Nell’antica lingua degli Oschi, un popolo italico proveniente dalle valli del Sangro e del Volturno, “ruma” sta per “colle”, oppure per “zinna”, in italiano: “tetta”. La dea Rumina, una “zinnona” indigena, protettrice dei lattanti e degli armenti, aveva un sacello in riva al Tevere presso un fico detto ruminale.
Sotto l’ombra del fico, nella stagione calda, ruminavano i buoi e i pecorai andavano in questo luogo scoperto e recintato, con altare dedicato alla dea, a offrire il latte.
Le cerimonie rituali in onore di Lupercus Faunus, sposo e fratello di Fauna, incarnazione femminile della Madre Natura, si svolgevano nel Lupercale, la grotta sul Palatino dove, secondo la leggenda, i due pastori gemelli Romolo e Remo erano stati allattati dalla mitica lupa. Presiedevano i Luperci, i sacerdoti di Marte, che sacrificavano una capra (simbolo di fertilità), un cane (simbolo di purificazione) e con il sangue degli animali battezzavano due fanciulli.

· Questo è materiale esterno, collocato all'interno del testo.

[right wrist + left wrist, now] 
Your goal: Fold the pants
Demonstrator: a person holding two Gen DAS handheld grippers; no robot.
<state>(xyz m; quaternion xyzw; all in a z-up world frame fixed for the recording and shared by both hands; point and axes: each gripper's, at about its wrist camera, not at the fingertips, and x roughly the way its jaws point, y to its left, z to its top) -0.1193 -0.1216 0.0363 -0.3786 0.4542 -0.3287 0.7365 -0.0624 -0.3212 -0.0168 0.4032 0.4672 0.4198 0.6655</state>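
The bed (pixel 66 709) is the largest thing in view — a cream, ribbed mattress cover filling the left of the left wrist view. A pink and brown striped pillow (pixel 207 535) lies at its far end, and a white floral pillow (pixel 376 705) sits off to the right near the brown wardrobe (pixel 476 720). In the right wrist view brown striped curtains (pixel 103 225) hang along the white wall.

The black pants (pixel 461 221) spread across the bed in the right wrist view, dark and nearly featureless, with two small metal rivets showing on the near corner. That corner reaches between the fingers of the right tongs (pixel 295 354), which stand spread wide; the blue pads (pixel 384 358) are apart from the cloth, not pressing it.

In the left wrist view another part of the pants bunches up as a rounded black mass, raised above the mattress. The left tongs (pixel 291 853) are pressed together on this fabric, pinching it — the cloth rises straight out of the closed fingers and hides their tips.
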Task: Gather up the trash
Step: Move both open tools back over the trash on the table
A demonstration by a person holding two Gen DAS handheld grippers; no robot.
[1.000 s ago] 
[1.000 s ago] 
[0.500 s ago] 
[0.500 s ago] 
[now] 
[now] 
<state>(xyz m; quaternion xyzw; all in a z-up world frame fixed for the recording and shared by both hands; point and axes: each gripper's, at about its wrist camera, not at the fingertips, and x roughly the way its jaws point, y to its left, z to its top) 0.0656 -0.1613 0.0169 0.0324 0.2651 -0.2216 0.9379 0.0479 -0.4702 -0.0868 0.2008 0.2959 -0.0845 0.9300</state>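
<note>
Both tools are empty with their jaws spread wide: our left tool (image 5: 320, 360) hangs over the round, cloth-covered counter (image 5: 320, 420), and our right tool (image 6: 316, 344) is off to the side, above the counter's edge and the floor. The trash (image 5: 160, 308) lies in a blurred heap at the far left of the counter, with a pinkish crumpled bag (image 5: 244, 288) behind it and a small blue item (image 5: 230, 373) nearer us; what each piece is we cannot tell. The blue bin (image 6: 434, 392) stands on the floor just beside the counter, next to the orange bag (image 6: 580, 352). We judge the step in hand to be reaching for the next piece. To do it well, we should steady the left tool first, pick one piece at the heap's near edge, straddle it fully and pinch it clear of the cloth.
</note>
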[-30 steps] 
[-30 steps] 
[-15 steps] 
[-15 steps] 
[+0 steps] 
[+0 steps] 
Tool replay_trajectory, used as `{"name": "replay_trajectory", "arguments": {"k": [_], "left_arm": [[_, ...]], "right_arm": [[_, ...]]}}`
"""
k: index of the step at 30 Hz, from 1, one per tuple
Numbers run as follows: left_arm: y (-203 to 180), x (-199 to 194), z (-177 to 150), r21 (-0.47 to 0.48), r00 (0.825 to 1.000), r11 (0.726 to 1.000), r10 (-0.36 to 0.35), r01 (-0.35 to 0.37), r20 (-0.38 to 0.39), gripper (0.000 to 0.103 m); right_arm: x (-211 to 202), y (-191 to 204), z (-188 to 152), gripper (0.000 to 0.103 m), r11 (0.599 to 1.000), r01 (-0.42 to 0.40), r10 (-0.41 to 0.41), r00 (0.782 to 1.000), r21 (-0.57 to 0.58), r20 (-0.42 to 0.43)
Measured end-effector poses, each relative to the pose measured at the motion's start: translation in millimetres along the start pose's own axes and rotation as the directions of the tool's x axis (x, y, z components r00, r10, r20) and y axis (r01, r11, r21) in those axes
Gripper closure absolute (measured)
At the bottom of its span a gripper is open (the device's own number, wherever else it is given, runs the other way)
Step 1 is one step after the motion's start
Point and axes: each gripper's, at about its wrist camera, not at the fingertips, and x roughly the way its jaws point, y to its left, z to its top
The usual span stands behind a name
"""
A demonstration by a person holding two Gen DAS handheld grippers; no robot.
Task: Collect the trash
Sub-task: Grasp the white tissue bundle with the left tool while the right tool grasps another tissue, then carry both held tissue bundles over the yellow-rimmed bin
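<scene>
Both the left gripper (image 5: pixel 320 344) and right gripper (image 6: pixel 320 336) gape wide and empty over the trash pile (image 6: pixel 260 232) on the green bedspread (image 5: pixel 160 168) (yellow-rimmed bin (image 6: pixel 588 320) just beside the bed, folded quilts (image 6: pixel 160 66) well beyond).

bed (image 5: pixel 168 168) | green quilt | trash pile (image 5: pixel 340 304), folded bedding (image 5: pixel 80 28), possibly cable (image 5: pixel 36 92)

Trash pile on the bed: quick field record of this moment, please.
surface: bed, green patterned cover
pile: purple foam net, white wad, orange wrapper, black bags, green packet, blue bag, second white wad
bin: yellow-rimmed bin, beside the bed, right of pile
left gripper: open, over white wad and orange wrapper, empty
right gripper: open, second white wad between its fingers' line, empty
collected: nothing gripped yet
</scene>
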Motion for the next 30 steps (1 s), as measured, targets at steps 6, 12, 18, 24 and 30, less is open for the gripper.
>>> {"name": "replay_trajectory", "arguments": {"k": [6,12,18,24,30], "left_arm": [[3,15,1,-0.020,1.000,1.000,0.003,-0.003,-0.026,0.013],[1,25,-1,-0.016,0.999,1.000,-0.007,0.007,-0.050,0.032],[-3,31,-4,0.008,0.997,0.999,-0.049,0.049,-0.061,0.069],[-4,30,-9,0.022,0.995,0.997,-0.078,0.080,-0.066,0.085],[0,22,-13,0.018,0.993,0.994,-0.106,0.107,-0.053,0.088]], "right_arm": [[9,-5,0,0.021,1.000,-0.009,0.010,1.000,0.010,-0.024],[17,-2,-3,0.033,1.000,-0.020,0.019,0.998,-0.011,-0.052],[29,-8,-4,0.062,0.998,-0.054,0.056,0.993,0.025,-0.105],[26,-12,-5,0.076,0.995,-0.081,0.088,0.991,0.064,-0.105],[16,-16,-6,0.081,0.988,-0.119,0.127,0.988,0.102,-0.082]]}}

I sacerdoti provvedevano infine a scuoiare gli animali sacrificati, indossarne le pelli e mangiarne le carni, per poi uscire dalla grotta correndo per la Via Sacra, armati di lunghe fruste di cuoio ricavate dalla pelle di capro, in cerca di giovani donne da “purificare”.
La festa di Lupercalia prevedeva, oltre alla rappresentazione nel Lupercale, anche una simpatica lotteria a sfondo amoroso e sessuale: i nomi delle giovani vergini da fecondare e quelli dei giovani aspiranti “uomini-lupo” erano posti in bigliettini dentro due appositi contenitori; i due fanciulli battezzati con il latte durante il rito lupercale pescavano a turno un bigliettino formando così le coppie che avevano a disposizione un intero anno, fino alla nuova celebrazione, per provvedere alla fertilità di tutta la comunità, con la benedizione di Marte, Romolo, Pan, Fauno Luperco e delle “Grandi Madri” romane – Ruma, Rea Silvia, Fauna, Acca Laurentia – incarnatesi nel modello mitico universale noto come “La lupa”.
La festa di Lupercalia è stata soppressa nel momento in cui l’antico calendario romano, istituito da Romolo e revisionato da Numa Pompilio, fu ridisegnato prima da Giulio Cesare – nel calendario giuliano – e – anche se la festa fu temporaneamente restaurata prima da Augusto e poi da Anastasio – infine, definitivamente “occultata” dal calendario gregoriano ancora in vigore. Giungiamo, quindi, alla più popolare festa dell’amore dei tempi moderni, il giorno di San Valentino.
Narra la leggenda che, poco prima di essere giustiziato, Valentino si rese protagonista di un vero e proprio miracolo reso possibile dalla sua fede nel Cristo: il giorno 14 febbraio del 273 d.C., prima di salire sul patibolo, lasciò un bigliettino indirizzato alla figlia nonvedente del suo carceriere, Asterio, di cui si era platonicamente innamorato, che ella, miracolosamente, poté leggere.
Vi era scritto: “Dal tuo Valentino”.
Da questo mito deriva l’usanza di scambiarsi messaggi d’amore nel giorno di San Valentino.